§ Aim of the task:
Where a picture appears, skip it and copy everything else in the listing exactly.

Start of Provided data

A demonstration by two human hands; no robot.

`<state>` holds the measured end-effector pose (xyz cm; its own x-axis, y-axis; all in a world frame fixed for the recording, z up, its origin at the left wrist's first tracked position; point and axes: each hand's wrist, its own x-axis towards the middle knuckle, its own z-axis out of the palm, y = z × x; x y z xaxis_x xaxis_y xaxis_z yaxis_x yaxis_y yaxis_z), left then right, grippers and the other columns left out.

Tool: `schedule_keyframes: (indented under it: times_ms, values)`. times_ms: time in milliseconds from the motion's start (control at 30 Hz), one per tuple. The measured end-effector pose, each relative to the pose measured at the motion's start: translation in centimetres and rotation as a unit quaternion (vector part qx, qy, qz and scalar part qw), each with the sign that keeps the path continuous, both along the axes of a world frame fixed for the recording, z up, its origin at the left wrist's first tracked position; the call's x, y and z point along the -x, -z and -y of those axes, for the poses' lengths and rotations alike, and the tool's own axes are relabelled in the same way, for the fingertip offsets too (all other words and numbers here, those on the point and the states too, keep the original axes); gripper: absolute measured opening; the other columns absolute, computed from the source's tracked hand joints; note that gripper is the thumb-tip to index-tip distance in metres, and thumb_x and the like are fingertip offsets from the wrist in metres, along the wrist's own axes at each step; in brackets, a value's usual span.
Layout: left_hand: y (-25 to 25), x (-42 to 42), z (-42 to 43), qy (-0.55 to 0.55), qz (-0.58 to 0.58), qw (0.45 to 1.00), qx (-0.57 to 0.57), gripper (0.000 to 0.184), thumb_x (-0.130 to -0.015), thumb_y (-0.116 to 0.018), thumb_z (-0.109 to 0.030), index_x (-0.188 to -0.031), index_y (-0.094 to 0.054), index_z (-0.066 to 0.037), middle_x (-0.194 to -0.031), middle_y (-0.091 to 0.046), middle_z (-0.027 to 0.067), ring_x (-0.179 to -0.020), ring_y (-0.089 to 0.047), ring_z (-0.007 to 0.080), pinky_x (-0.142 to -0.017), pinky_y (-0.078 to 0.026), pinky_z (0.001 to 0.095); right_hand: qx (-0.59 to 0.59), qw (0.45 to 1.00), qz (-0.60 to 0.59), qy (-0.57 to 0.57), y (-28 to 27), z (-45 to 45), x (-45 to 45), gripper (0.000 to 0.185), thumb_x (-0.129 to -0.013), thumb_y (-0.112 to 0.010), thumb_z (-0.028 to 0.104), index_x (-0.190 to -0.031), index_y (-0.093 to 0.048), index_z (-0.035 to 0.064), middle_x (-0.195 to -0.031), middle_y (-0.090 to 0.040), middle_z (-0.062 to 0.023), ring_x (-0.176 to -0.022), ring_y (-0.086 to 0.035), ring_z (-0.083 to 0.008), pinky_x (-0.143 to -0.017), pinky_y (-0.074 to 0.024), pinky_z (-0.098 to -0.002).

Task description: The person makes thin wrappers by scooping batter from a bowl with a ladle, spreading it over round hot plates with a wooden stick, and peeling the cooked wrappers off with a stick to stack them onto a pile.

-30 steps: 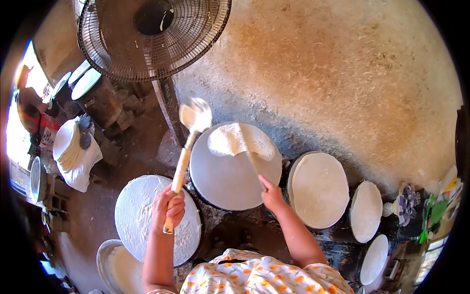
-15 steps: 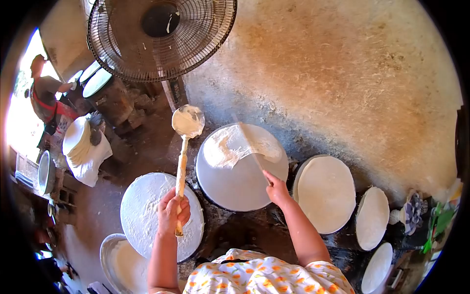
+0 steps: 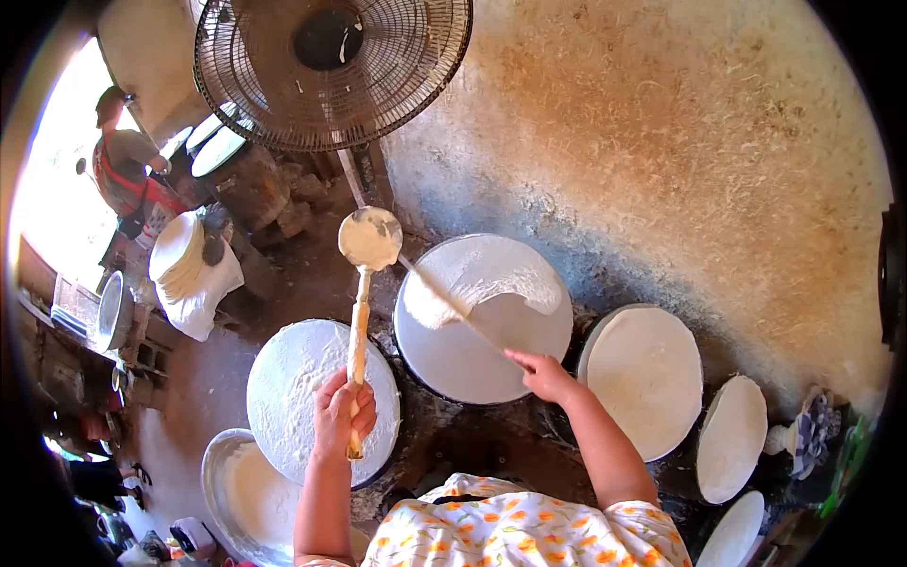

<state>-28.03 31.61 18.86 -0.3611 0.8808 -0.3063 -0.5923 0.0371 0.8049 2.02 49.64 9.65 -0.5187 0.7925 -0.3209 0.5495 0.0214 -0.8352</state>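
My left hand (image 3: pixel 343 414) is wrapped round the wooden handle of a ladle (image 3: pixel 359 335), held upright in view. White batter coats the ladle's bowl (image 3: pixel 370 238). In front of me is a round grey griddle (image 3: pixel 477 373) with a streaky arc of white batter (image 3: pixel 501 283) across its far half. My right hand (image 3: pixel 546 376) grips the near end of a long thin stick (image 3: pixel 453 307), index finger along it. The stick slants over the batter to the far left; whether it touches the surface is unclear. A second round surface (image 3: pixel 302 378), coated with white batter, lies beside my left hand.
A metal basin (image 3: pixel 219 482) of batter stands at lower left. Round white sheets (image 3: pixel 644 378) lie on stands to the right. A fan (image 3: pixel 331 76) fills the upper left. Behind it a co-worker (image 3: pixel 132 165) stands near a stack of white rounds (image 3: pixel 178 253).
The stick has swung from the far middle to the left side of the griddle, and the batter arc has changed shape. The view has shifted slightly; my left hand still holds the ladle upright.
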Motion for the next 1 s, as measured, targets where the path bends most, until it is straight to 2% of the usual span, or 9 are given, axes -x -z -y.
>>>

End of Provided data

§ Output of the task:
A demonstration by two human hands; no robot.

`<state>` holds the measured end-effector pose (xyz cm; its own x-axis, y-axis; all in a world frame fixed for the recording, z up, its origin at the left wrist's first tracked position; point and axes: each hand's wrist, its own x-axis towards the middle knuckle, its own z-axis out of the palm, y = z × x; x y z xaxis_x xaxis_y xaxis_z yaxis_x yaxis_y yaxis_z), left then right, grippers and the other columns left out.

Tool: `schedule_keyframes: (indented under it: times_ms, values)`. times_ms: time in milliseconds from the motion's start (control at 30 Hz), one per tuple. The measured end-effector pose, each relative to the pose measured at the motion's start: translation in centimetres and rotation as a unit quaternion (vector part qx, qy, qz and scalar part qw), each with the sign that keeps the path continuous, both along the axes of a world frame fixed for the recording, z up, its origin at the left wrist's first tracked position; the call's x, y and z point along the -x, -z and -y of those axes, for the poses' lengths and rotations alike, and the tool's own axes are relabelled in the same way, for the fingertip offsets too (all other words and numbers here, those on the point and the states too, keep the original axes); gripper: absolute measured opening; the other columns absolute, computed from the source's tracked hand joints; note that gripper is the thumb-tip to index-tip distance in metres, and thumb_x and the like are fingertip offsets from the wrist in metres, along the wrist's own axes at each step; in brackets, a value's usual span.
Layout: left_hand: y (-25 to 25), x (-42 to 42), z (-42 to 43), qy (-0.55 to 0.55), qz (-0.58 to 0.58), qw (0.45 to 1.00), qx (-0.57 to 0.57), gripper (0.000 to 0.184), thumb_x (-0.130 to -0.015), thumb_y (-0.116 to 0.018), thumb_z (-0.109 to 0.030), index_x (-0.188 to -0.031), index_y (-0.094 to 0.054), index_z (-0.066 to 0.037), middle_x (-0.194 to -0.031), middle_y (-0.091 to 0.046), middle_z (-0.027 to 0.067), ring_x (-0.179 to -0.020), ring_y (-0.089 to 0.047), ring_z (-0.007 to 0.080), pinky_x (-0.142 to -0.017), pinky_y (-0.078 to 0.026), pinky_z (0.001 to 0.095); right_hand: qx (-0.59 to 0.59), qw (0.45 to 1.00), qz (-0.60 to 0.59), qy (-0.57 to 0.57), y (-28 to 27), z (-45 to 45), x (-45 to 45), gripper (0.000 to 0.185), thumb_x (-0.129 to -0.013), thumb_y (-0.112 to 0.010), thumb_z (-0.028 to 0.104), index_x (-0.190 to -0.031), index_y (-0.093 to 0.048), index_z (-0.035 to 0.064), middle_x (-0.195 to -0.031), middle_y (-0.090 to 0.040), middle_z (-0.062 to 0.023), ring_x (-0.176 to -0.022), ring_y (-0.086 to 0.035), ring_z (-0.083 to 0.008), pinky_x (-0.143 to -0.017), pinky_y (-0.074 to 0.024), pinky_z (-0.098 to -0.002).

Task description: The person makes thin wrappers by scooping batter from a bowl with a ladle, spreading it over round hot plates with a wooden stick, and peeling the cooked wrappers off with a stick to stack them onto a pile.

-30 steps: 
-15 steps: 
+0 steps: 

<state>-28.03 31.61 18.86 -0.3611 0.8808 -0.3063 -0.5923 0.0371 0.8049 2.02 49.64 9.65 -0.5187 0.7925 -0.3209 0.5495 0.0214 -0.8352</state>
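My left hand (image 3: pixel 343 414) is wrapped round the wooden handle of a ladle (image 3: pixel 359 335), held upright in view. White batter coats the ladle's bowl (image 3: pixel 370 238). In front of me is a round grey griddle (image 3: pixel 477 373) with a streaky arc of white batter (image 3: pixel 501 283) across its far half. My right hand (image 3: pixel 546 376) grips the near end of a long thin stick (image 3: pixel 453 307), index finger along it. The stick slants over the batter to the far left; whether it touches the surface is unclear. A second round surface (image 3: pixel 302 378), coated with white batter, lies beside my left hand.
A metal basin (image 3: pixel 219 482) of batter stands at lower left. Round white sheets (image 3: pixel 644 378) lie on stands to the right. A fan (image 3: pixel 331 76) fills the upper left. Behind it a co-worker (image 3: pixel 132 165) stands near a stack of white rounds (image 3: pixel 178 253).
The stick has swung from the far middle to the left side of the griddle, and the batter arc has changed shape. The view has shifted slightly; my left hand still holds the ladle upright.
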Motion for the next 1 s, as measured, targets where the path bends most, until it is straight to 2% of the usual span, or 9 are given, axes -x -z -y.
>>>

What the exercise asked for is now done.